▶ **YOUR GOAL**: Copy out each line below in which the string "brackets" appears.

▶ **DATASET ENTRIES**:
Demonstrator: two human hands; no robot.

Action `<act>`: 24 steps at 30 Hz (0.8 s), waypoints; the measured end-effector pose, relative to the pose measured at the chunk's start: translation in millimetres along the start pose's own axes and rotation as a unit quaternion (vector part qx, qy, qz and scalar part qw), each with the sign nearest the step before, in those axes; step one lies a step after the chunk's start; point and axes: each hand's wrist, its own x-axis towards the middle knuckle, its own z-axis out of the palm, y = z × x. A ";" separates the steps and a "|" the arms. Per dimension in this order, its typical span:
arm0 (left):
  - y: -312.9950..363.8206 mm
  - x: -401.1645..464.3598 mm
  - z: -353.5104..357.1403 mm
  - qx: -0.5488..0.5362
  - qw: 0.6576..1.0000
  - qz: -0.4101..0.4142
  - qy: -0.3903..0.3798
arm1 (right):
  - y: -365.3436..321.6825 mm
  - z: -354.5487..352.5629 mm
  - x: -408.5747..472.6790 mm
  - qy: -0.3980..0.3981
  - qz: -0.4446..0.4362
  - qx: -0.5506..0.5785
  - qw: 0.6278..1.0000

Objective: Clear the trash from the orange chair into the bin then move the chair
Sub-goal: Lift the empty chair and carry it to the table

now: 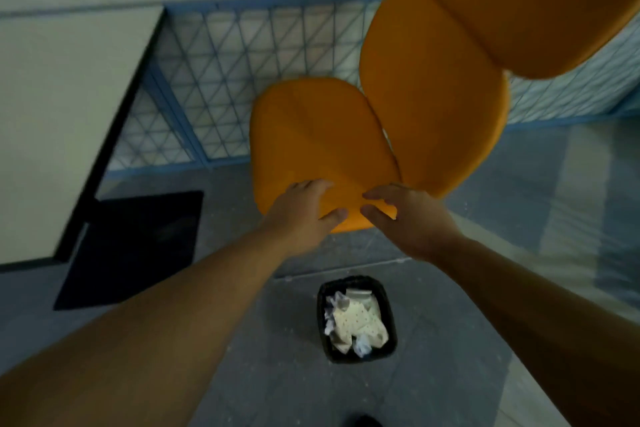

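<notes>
The orange chair point(318, 135) stands in the middle of the view, its seat bare and its backrest point(433, 90) rising to the right. My left hand point(304, 204) lies over the seat's front edge, thumb hooked at the rim. My right hand point(408, 222) clasps the front right corner of the same seat, fingers curled on it. Below my hands, on the floor, stands a small black bin point(322, 326). It is filled with crumpled white paper trash point(356, 322).
A second orange chair point(519, 3) fills the top right. A blue mesh fence point(214, 80) runs behind the chairs. A white table with a dark edge point(52, 114) is at the left, with a black mat point(131, 246) on the grey floor beside it.
</notes>
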 end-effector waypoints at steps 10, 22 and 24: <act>100.3 -55.9 -138.1 0.015 1.000 0.016 -0.001 | -76.4 -149.4 -41.8 0.049 -0.030 -0.055 0.997; 220.4 -79.3 -206.5 0.088 0.990 0.087 0.062 | -101.0 -267.6 -75.8 0.081 -0.016 -0.151 0.985; 237.3 -68.4 -206.8 0.105 0.989 0.078 0.065 | -93.8 -285.2 -76.1 0.080 -0.025 -0.162 0.983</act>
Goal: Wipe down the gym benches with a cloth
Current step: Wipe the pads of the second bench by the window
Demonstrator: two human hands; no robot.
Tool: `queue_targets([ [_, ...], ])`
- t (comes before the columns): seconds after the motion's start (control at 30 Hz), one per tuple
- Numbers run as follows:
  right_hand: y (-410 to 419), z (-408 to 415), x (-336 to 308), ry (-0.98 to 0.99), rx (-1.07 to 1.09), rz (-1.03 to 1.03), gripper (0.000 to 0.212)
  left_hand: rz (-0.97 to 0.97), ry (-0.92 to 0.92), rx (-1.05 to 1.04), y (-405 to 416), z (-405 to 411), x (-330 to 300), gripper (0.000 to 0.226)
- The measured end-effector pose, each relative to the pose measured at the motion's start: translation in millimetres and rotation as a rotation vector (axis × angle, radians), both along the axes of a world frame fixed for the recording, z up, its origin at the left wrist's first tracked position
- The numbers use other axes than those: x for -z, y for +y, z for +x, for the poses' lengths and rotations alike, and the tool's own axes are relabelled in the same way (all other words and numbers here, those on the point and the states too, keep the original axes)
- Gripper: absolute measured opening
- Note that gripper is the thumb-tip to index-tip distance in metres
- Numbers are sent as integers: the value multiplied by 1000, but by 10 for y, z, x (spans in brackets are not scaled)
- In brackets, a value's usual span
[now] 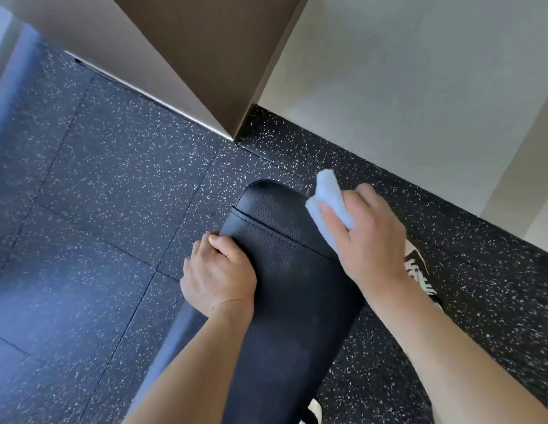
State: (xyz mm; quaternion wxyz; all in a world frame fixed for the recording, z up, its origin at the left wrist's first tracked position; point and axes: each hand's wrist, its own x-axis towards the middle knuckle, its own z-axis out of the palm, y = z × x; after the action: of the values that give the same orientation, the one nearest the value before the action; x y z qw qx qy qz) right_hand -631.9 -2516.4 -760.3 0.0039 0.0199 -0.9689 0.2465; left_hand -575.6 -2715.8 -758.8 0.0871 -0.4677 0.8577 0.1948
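Dark rubber floor [107, 185], flecked with white and laid in large square tiles, fills most of the view. Beyond it rise a pale wall [404, 71] on the right and a brown panel [205, 56] that juts out to a corner where it meets the floor.

A black padded bench [285, 301], the surface being wiped, runs from the bottom of the frame up toward the wall and ends in a rounded tip. Its cover is grained like leather, and a stitched seam crosses it near the far end.

Both bare forearms reach in from the bottom edge. The right hand [367, 237] lies at the bench's right edge near the far end, fingers curled around a light blue cloth [331, 206], thumb pressing it from the near side. The cloth is bunched; part of it sticks out past the fingers toward the wall, and its lower part touches the pad's right edge. The left hand [217, 273] grips the bench's left edge, thumb on the top face and fingers curled down over the side, with nothing else in it.

A black shoe [419, 270] with white laces shows on the floor just right of the bench, partly hidden by the right wrist.
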Motion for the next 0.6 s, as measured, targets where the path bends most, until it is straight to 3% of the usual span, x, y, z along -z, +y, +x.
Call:
queue_targets([
  [0.07, -324, -252, -59, 30, -174, -9, 47, -7, 2, 2, -1, 4, 0, 56],
  [0.17, -861, -555, -52, 86, -460, 42, 28, -17, 8, -12, 30, -7, -8, 55],
  [0.27, -1255, -813, -9, 45, -638, 72, 22, -21, 15, -45, 47, -27, -10, 54],
  [0.4, -1386, -927, 33, 5, -753, 59, 21, -17, -3, -80, 76, -61, -29, 54],
  [0.6, -1032, -824, 61, 102, -908, -28, 26, -102, 12, -98, 91, -25, -15, 48],
])
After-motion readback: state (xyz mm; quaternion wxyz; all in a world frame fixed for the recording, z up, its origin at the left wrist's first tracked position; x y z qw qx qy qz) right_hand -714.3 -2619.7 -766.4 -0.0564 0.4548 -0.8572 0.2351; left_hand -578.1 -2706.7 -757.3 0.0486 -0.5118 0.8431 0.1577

▶ **SOLUTION TO THIS TASK**:
- Numbers are sent as integers: the value multiplied by 1000, but by 10 for y, z, x (spans in brackets are not scaled)
- In brackets, a value's usual span

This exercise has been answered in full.